The "I Can't Keep this Cat Because ..." Quiz
Below is a list of reasons people have given as to why they no longer want their cat. Choose a reply as a responsible and caring cat owner.
Seventy thousand (70,000!!) kittens and puppies are born every day just in the United States. These unwanted kittens are tossed out the door, and join feral colonies, scrounging for food each and every day. They suffer from hunger and/or disease, become an annoyance in the neighborhood, and either continue to add to the population, or are killed. Spaying/neutering your pet ensures it will have a longer, healthier life. It prevents unwanted litters, needless suffering, and an increase in taxes to pay animal shelter costs.
Most cats enjoy being brushed, and will soon come running as soon as they see the brush in your hand. Daily or frequent brushing will greatly minimize the amount of loose fur settling in the corners of your house, and will also prevent a lot of hair balls being coughed up.
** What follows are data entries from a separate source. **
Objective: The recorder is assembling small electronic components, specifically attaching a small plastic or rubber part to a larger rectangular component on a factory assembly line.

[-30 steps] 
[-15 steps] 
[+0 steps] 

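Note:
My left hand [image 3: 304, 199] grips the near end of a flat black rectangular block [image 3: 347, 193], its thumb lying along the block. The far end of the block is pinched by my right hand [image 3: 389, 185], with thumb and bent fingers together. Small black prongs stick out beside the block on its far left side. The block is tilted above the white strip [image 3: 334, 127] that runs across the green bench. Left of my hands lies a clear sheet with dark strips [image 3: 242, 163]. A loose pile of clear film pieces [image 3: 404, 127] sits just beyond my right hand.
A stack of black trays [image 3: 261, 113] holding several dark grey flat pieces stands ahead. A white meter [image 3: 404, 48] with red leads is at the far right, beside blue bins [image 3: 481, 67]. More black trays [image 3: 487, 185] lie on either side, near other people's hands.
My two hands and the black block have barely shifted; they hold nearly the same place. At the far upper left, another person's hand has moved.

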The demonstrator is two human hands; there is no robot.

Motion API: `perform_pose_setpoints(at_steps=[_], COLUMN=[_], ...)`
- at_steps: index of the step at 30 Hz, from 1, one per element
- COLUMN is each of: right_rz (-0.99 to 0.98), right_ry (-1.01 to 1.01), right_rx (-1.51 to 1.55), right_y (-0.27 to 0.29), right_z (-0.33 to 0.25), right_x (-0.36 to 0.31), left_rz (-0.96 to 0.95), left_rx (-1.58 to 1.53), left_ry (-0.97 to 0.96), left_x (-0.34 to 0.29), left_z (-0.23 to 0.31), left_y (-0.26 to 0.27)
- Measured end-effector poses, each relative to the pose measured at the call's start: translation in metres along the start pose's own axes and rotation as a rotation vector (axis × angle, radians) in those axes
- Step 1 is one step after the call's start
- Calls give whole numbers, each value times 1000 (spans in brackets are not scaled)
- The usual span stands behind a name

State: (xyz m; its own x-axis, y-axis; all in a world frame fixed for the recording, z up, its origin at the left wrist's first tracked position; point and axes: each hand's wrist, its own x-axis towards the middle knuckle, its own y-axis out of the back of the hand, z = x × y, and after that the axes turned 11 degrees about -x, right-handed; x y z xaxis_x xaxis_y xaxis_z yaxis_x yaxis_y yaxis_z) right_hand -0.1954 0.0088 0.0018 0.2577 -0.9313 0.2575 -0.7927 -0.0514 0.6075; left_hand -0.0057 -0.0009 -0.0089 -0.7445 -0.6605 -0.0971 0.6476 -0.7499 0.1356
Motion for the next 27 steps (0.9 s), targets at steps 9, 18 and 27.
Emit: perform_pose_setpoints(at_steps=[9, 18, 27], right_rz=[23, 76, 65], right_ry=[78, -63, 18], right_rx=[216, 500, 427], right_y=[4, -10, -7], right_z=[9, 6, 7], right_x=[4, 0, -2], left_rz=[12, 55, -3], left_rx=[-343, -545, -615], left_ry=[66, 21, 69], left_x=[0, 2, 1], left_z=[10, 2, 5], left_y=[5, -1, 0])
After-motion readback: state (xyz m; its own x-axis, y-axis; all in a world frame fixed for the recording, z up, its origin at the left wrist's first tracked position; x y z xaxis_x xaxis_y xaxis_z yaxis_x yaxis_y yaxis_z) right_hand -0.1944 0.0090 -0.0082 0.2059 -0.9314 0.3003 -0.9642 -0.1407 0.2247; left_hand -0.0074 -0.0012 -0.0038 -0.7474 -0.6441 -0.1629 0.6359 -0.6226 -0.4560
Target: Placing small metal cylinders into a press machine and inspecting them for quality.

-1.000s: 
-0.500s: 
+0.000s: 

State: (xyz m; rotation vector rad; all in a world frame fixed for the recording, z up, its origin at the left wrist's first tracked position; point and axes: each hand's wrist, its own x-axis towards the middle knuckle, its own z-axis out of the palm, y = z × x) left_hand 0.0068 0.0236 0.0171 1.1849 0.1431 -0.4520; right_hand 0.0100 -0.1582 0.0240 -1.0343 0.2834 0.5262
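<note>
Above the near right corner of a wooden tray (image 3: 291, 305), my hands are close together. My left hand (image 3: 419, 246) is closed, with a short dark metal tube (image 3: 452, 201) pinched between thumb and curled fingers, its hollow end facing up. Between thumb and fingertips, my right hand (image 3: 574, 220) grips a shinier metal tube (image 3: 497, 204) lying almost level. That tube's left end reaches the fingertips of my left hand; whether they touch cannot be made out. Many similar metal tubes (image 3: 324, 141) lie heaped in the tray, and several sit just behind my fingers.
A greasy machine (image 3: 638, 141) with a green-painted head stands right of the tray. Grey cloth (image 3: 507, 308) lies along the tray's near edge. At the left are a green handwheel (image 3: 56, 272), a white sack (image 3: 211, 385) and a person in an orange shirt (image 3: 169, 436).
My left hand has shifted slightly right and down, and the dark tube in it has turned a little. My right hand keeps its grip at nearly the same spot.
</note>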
Train your cat to use a scratching post. It should be sturdy and tall enough to let the cat stretch to his full height. If he still persists in scratching the furniture, try placing a few balloons or pieces of aluminum foil around the area. The noise of a bursting balloon or crackling foil should frighten him off without hurting him. Many times you can simply "redirect" him to the scratching post, and he will eventually get the idea.
Persistent spraying occurs in unneutered males as a form of territory marking. But some unspayed females spray also. Neutering should stop the spraying habit in most cats -- especially if done while the cat is still young. Note that in some cases, a cat who has been neutered and hasn't sprayed, may start doing so when it is very stressed, such as when you bring a new person or animal into the house. If that happens, lavish a great deal of affection on the cat and try to eliminate the stress factor.
Medication for the treatment of worms is easily and inexpensively obtained from your vet. If your cat is constantly shaking his head or scratching at his ears, he has ear mites. Treatment options from your vet for ear mites may include: medicine which you put in his ear; one or two shots of medication; or using an ear dropper to put a few drops of slightly warmed mineral oil in his ear; or (new) a vial of liquid that you break open and put on the kitty's skin between his shoulders.
Many superstitions still abound about cats. Here are some more.
All kittens are playful, but will calm down in a few months. Give her "approved toys" such as a kitty tree, so she can exercise. And since the draperies are already shredded, you can replace them with horizontal blinds, so kitty can go through them to sit on the windowsill.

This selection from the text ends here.